So far, we have focused on RNNs that look into the past to predict future values in the sequence, but not to to make predictions based on future values by reading throught the sequence backwards?

Bi-directional deep neural networs, at each time-step, $t$, maintain two hidden layers, one for the left-to-right propagation and another for the right-to-left propagation (hence, consuming twice as much memory space).

The final classification result, $\hat{y}$, is generated through combining the score results produced by both RNN hidden layers.

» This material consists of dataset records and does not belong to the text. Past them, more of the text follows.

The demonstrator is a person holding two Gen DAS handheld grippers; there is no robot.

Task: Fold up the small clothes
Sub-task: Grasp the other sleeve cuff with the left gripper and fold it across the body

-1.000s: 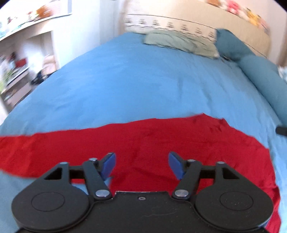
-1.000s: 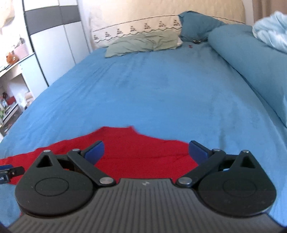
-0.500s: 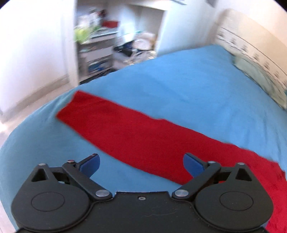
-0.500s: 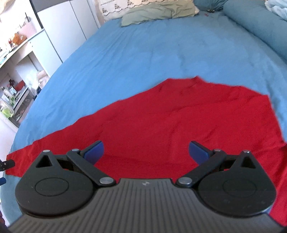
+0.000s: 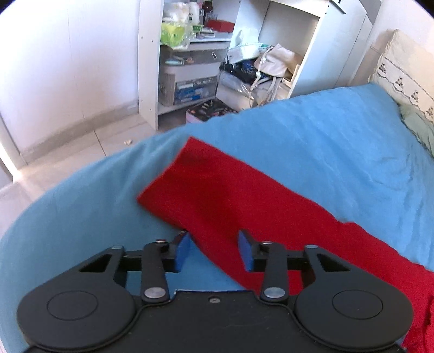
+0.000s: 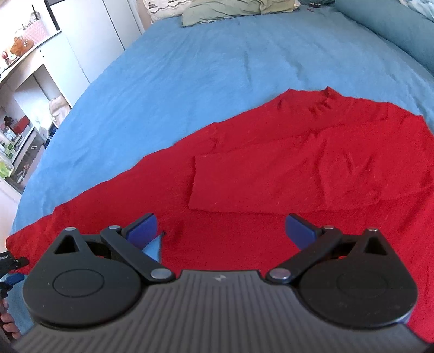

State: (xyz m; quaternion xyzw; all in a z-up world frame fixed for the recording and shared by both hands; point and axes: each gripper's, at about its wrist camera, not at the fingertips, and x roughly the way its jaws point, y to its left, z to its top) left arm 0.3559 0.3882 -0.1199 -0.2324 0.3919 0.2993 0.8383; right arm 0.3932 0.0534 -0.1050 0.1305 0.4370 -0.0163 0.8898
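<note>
A red long-sleeved garment [image 6: 284, 168] lies spread on the blue bed sheet [image 6: 190, 70]. One sleeve is folded across its body [image 6: 244, 184]. The other sleeve [image 5: 217, 190] stretches out toward the bed's edge. My left gripper [image 5: 214, 251] is open, its blue pads straddling the near edge of that sleeve, just above it. My right gripper [image 6: 219, 230] is wide open over the garment's lower part, holding nothing. The left gripper's tip shows at the left edge of the right wrist view [image 6: 10, 263].
The bed's edge [image 5: 81, 184] drops to a tiled floor [image 5: 67, 146]. White shelves with clutter and bags [image 5: 230, 68] stand beyond it. Pillows [image 6: 233, 10] and a rolled teal duvet [image 6: 393, 30] lie at the head and right side of the bed.
My left gripper has swung left toward the sleeve's end and narrowed its opening around the sleeve's edge. My right gripper has moved forward and tilted down over the garment, staying open.
</note>
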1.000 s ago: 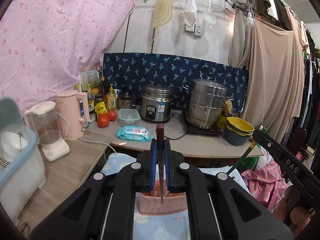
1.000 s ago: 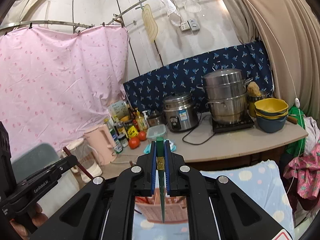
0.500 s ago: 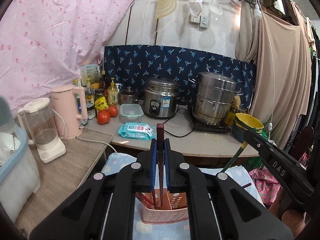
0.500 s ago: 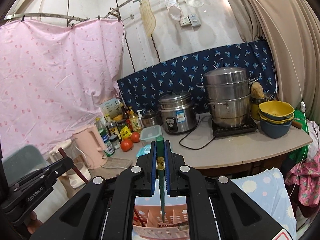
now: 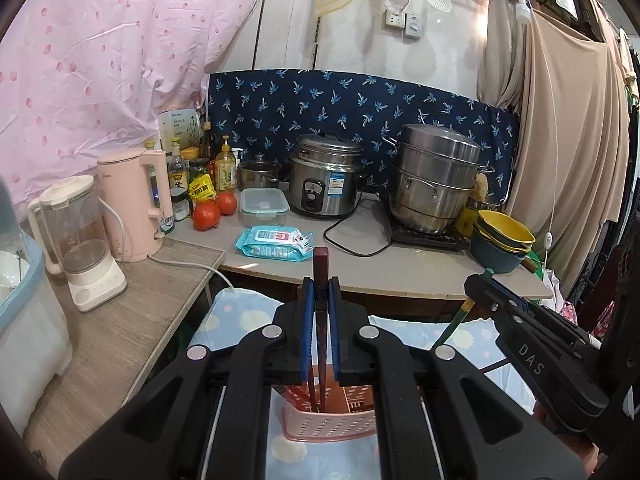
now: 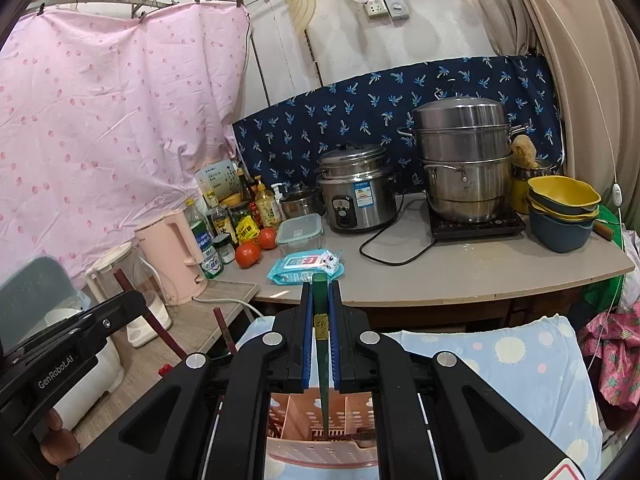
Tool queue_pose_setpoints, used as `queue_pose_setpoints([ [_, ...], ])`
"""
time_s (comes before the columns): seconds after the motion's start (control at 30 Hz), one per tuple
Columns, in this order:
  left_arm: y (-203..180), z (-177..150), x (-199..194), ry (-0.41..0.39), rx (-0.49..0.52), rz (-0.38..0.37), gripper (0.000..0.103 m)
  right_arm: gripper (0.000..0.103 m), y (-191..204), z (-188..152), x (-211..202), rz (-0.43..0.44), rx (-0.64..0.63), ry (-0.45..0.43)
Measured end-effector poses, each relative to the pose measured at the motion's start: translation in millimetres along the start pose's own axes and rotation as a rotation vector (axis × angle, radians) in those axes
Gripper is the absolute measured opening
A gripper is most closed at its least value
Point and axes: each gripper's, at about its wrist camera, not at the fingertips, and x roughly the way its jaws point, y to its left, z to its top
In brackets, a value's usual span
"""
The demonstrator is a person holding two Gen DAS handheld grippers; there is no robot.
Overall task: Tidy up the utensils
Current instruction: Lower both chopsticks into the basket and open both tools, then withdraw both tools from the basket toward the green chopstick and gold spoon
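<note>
My left gripper [image 5: 320, 320] is clamped on a dark red-brown chopstick [image 5: 321, 272], upright between the blue pads, its lower tip down inside the pink perforated plastic utensil basket [image 5: 332, 424], where other dark red sticks lean in the left compartment. My right gripper [image 6: 320, 332] is pinched tight on a dark green chopstick with a gold band [image 6: 321, 320], its point reaching into the basket's middle compartment. The basket sits on a light blue cloth with pale sun prints [image 6: 520, 360]. Behind it runs a beige countertop [image 5: 400, 272] carrying a blue wet-wipe packet [image 5: 274, 243], two red tomatoes [image 5: 208, 214], a clear lidded food box [image 5: 264, 206], a steel rice cooker [image 5: 326, 186], a stacked steel steamer pot [image 5: 434, 178] on a black hob, and stacked yellow and blue bowls [image 5: 502, 246]. On the lower wooden shelf at left stand a pink kettle [image 5: 136, 204] and a white blender [image 5: 76, 240]. Each gripper's black frame blocks the basket's sides in its own view.
</note>
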Motion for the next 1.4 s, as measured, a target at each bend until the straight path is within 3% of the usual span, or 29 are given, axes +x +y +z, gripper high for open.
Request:
queue_pose_setpoints([
  [0.1,1.7,-2.3,0.9,0.0,-0.013,0.011,0.008,0.009,2.4,-3.8,1.1,-0.004,-0.013,0.002],
  [0.13,2.1,-2.9,0.7,0.0,-0.013,0.015,0.01,0.015,3.5,-4.7,0.3,-0.011,-0.018,-0.002],
  [0.27,2.7,-5.3,-1.2,-0.003,-0.013,0.025,0.027,0.025,5.6,-6.4,-4.5,-0.012,-0.021,-0.015],
  [0.67,4.4,-18.1,-14.0,0.007,-0.006,0.045,0.028,0.026,7.7,-16.1,-23.0,-0.001,-0.027,-0.005],
  [1.4,12.6,-80.3,-52.4,0.083,0.006,0.089,0.028,0.026,17.6,-97.9,-76.6,0.004,-0.064,0.097],
])
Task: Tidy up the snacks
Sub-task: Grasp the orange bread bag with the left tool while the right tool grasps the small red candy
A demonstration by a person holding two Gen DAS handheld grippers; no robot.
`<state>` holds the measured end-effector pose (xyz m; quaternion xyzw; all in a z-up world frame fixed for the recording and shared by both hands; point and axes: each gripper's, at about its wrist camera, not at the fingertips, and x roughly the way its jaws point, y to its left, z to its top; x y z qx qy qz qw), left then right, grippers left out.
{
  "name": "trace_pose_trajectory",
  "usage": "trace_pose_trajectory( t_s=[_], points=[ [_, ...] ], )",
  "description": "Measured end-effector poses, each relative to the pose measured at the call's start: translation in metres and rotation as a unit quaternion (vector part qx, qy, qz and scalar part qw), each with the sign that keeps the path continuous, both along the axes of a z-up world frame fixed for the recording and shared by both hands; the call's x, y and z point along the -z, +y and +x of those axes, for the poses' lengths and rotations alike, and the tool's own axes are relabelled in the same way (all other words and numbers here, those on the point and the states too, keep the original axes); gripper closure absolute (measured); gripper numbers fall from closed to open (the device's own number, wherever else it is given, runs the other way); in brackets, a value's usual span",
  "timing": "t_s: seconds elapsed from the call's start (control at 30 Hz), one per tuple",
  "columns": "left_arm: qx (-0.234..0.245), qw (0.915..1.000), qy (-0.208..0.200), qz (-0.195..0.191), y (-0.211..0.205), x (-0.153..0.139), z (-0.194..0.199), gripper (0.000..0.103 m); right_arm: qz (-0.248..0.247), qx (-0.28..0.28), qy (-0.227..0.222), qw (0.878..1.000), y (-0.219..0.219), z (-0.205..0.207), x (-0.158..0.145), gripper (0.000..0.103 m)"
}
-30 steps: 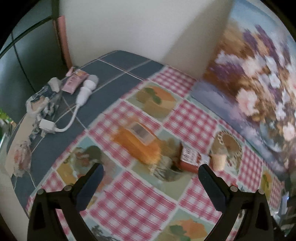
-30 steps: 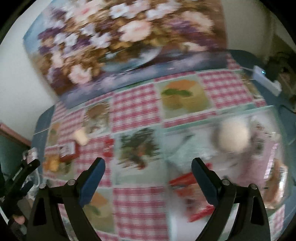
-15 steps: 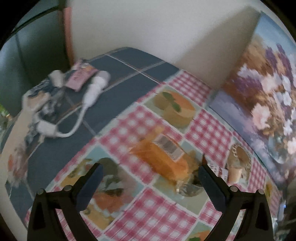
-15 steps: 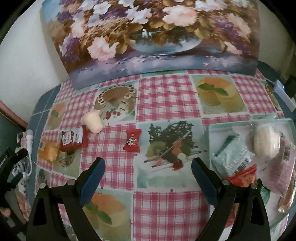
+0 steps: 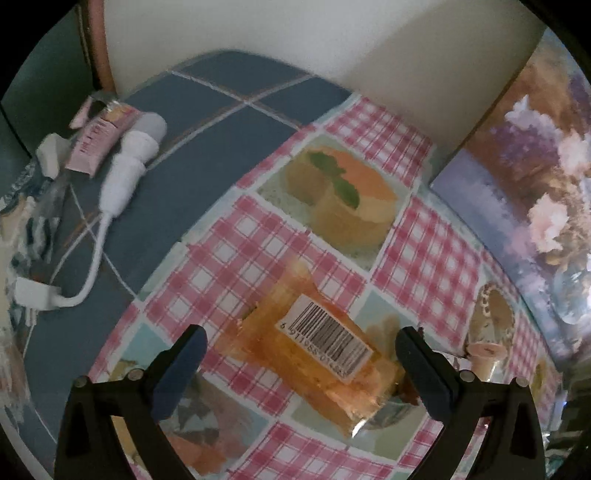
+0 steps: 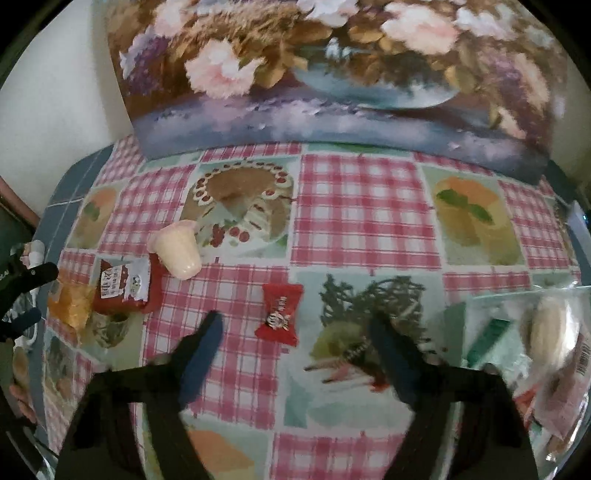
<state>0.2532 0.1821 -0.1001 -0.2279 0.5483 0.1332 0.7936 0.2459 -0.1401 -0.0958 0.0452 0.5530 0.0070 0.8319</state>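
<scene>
A red-checked tablecloth (image 6: 354, 206) printed with cakes covers my table, its bare blue-tiled top (image 5: 207, 122) showing at the far left by a cream wall (image 5: 258, 33). A flower painting (image 6: 332, 66) leans along the far edge. On the blue tiles lie a white cable with its plug (image 5: 125, 173) and a pink tube (image 5: 98, 144).

My left gripper (image 5: 299, 362) hangs with its jaws wide apart, an orange snack packet (image 5: 314, 354) with a barcode label lying on the cloth between them; the pads do not press on it. My right gripper (image 6: 299, 350) has its jaws apart too, having just been closing, and nothing is between them but cloth. A small red candy (image 6: 280, 314) lies just beyond its fingertips, a little left of centre. Farther left sit a cream pudding cup (image 6: 177, 251) on its side and a red sachet (image 6: 123, 288), beside the orange packet.

At the near right, a clear tray (image 6: 561, 435) holds a green packet (image 6: 491, 339), a round pale bun (image 6: 546, 328) and other wrapped snacks, blurred.
</scene>
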Motion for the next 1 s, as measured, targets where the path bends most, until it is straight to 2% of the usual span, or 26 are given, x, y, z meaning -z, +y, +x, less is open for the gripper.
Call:
trace_pose_trajectory(
  t_s=[0.1, 0.23, 0.3, 0.33, 0.43, 0.67, 1.0],
  points=[
    [0.004, 0.9998, 0.01, -0.015, -0.001, 0.011, 0.006, 0.0, -0.016, -0.009, 0.008, 1.0, 0.01, 0.009, 0.008, 0.039],
    [0.012, 0.9996, 0.027, 0.001, -0.007, 0.022, 0.013, 0.001, -0.019, -0.017, 0.013, 1.0, 0.016, 0.015, 0.014, 0.055],
    [0.014, 0.9996, 0.026, 0.0, -0.008, 0.025, 0.013, 0.009, -0.026, -0.019, 0.01, 0.999, 0.018, 0.016, 0.016, 0.062],
    [0.016, 0.9995, 0.027, 0.005, -0.01, 0.026, 0.014, 0.018, -0.032, -0.021, 0.007, 0.999, 0.019, 0.016, 0.016, 0.065],
    [0.03, 0.9987, 0.027, 0.032, -0.018, 0.026, 0.016, 0.031, -0.035, -0.022, 0.004, 0.999, 0.019, 0.017, 0.017, 0.08],
    [0.051, 0.9967, 0.019, 0.06, -0.038, 0.024, 0.011, 0.043, -0.022, -0.018, 0.001, 1.0, 0.015, 0.012, 0.017, 0.084],
    [0.046, 0.9982, 0.007, 0.039, -0.058, 0.009, -0.019, 0.048, 0.011, -0.002, -0.011, 1.0, -0.002, -0.019, -0.006, 0.085]
  ],
)
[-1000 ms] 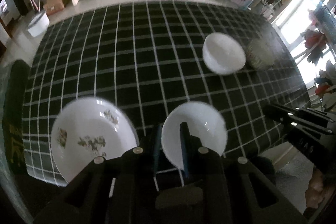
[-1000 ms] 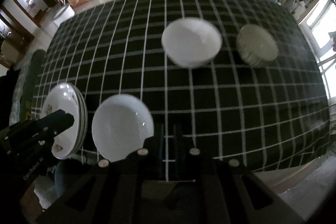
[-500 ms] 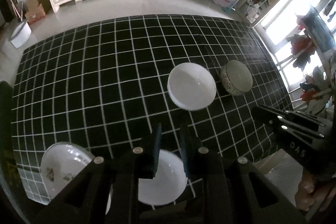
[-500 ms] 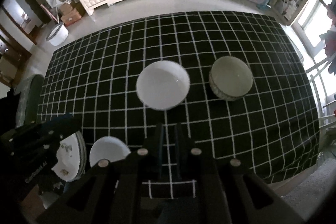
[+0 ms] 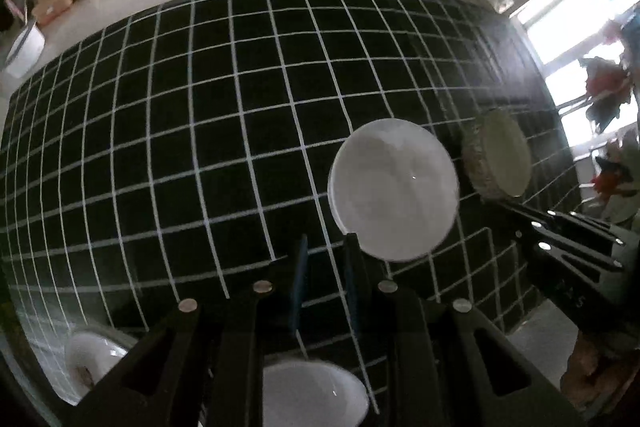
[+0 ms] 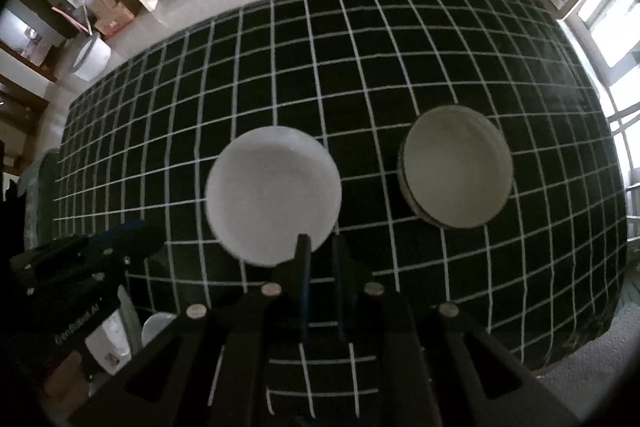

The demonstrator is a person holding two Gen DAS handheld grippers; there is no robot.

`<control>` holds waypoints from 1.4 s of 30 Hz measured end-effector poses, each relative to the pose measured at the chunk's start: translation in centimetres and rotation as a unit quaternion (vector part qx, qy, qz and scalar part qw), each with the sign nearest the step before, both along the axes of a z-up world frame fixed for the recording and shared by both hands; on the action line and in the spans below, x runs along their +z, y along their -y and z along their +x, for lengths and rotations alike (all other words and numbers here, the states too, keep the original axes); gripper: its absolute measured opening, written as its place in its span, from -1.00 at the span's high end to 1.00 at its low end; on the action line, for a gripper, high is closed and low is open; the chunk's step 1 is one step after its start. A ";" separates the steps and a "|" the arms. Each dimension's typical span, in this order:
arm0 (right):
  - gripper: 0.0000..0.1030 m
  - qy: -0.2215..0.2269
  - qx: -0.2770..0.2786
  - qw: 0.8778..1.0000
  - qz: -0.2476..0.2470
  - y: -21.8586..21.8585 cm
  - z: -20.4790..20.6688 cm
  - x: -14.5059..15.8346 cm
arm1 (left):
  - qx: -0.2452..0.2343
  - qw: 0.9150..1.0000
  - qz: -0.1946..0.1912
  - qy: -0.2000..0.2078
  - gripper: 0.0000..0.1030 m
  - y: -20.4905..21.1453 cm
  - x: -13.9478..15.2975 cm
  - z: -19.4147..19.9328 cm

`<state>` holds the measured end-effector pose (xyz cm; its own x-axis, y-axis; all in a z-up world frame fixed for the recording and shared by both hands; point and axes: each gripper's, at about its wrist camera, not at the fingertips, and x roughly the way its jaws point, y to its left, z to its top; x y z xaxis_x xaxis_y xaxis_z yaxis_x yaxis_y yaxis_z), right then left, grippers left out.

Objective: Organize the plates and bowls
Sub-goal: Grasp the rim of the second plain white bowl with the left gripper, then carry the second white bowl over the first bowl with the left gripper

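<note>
We judge the white bowl point(image 6: 273, 195) rigid, glossy and breakable, so the right tool point(image 6: 320, 247), jaws narrow and empty, should pinch its near rim, left of the grey bowl point(image 6: 456, 167).

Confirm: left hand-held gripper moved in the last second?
Yes. It went forward off the near white bowl, which it had straddled, toward the white bowl mid-cloth.

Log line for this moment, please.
left gripper: open, empty | right gripper: open, empty | white bowl, grey bowl: apart on checked cloth
</note>
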<state>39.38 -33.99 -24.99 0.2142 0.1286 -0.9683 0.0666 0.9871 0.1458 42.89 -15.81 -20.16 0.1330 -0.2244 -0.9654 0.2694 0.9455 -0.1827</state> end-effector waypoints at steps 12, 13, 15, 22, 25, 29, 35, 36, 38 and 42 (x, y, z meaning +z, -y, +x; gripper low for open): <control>0.74 -0.033 -0.017 0.999 0.022 1.6 2.1 -4.2 | -0.031 0.999 0.021 -0.016 0.68 2.2 -4.1 2.6; 0.74 -0.033 -0.018 0.999 0.025 1.7 2.1 -4.4 | -0.034 0.999 0.026 -0.019 0.67 2.3 -4.2 2.5; 0.74 -0.035 -0.020 0.999 0.025 1.8 2.1 -4.6 | -0.038 0.999 0.032 -0.023 0.62 2.6 -4.7 2.5; 0.74 -0.036 -0.024 0.999 0.014 1.8 2.4 -5.4 | -0.052 0.997 0.050 -0.021 0.79 3.9 -6.2 2.5; 0.74 -0.049 -0.027 0.998 0.016 1.9 2.2 -6.2 | -0.065 0.996 0.065 -0.015 0.82 4.7 -6.1 2.0; 0.75 -0.056 -0.024 0.998 -0.006 1.0 1.7 -6.4 | -0.070 0.994 0.085 -0.022 0.83 4.8 -6.3 1.7; 0.74 -0.067 -0.006 0.998 0.016 -1.1 0.0 -6.2 | -0.057 0.994 0.080 -0.047 0.83 1.7 -6.6 0.4; 0.74 -0.070 -0.003 0.997 0.020 -1.6 -0.4 -6.2 | -0.056 0.994 0.083 -0.047 0.83 1.0 -6.6 0.0; 0.74 -0.076 0.004 0.997 0.026 -3.0 -1.3 -6.4 | -0.050 0.994 0.089 -0.048 0.83 -0.4 -6.6 -0.8; 0.74 -0.078 0.020 0.996 0.025 -5.5 -2.3 -6.5 | -0.039 0.994 0.090 -0.053 0.83 -3.2 -7.0 -2.2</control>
<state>37.09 -28.45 -31.48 0.0544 0.1837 -0.9815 0.0530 0.9810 0.1866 40.71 -12.59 -27.12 0.0181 -0.0532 -0.9984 0.3317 0.9424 -0.0442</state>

The equations are (arrows are for designing left-to-right and right-to-left tensors):

$$ \overrightarrow{h}_t = f(\overrightarrow{W} x_t + \overrightarrow{V} \overrightarrow{h}_{t-1} + \overrightarrow{b}) $$$$ \overleftarrow{h}_t = f(\overleftarrow{W} x_t + \overleftarrow{V} \overleftarrow{h}_{t+1} + \overleftarrow{b}) $$$$ \hat{y}_t = g(U h_t + c) = g(U [\overrightarrow{h}_t; \overleftarrow{h}_t] + c) $$

$[\overrightarrow{h}_t; \overleftarrow{h}_t]$ summarizes the past and future of a single element of the sequence.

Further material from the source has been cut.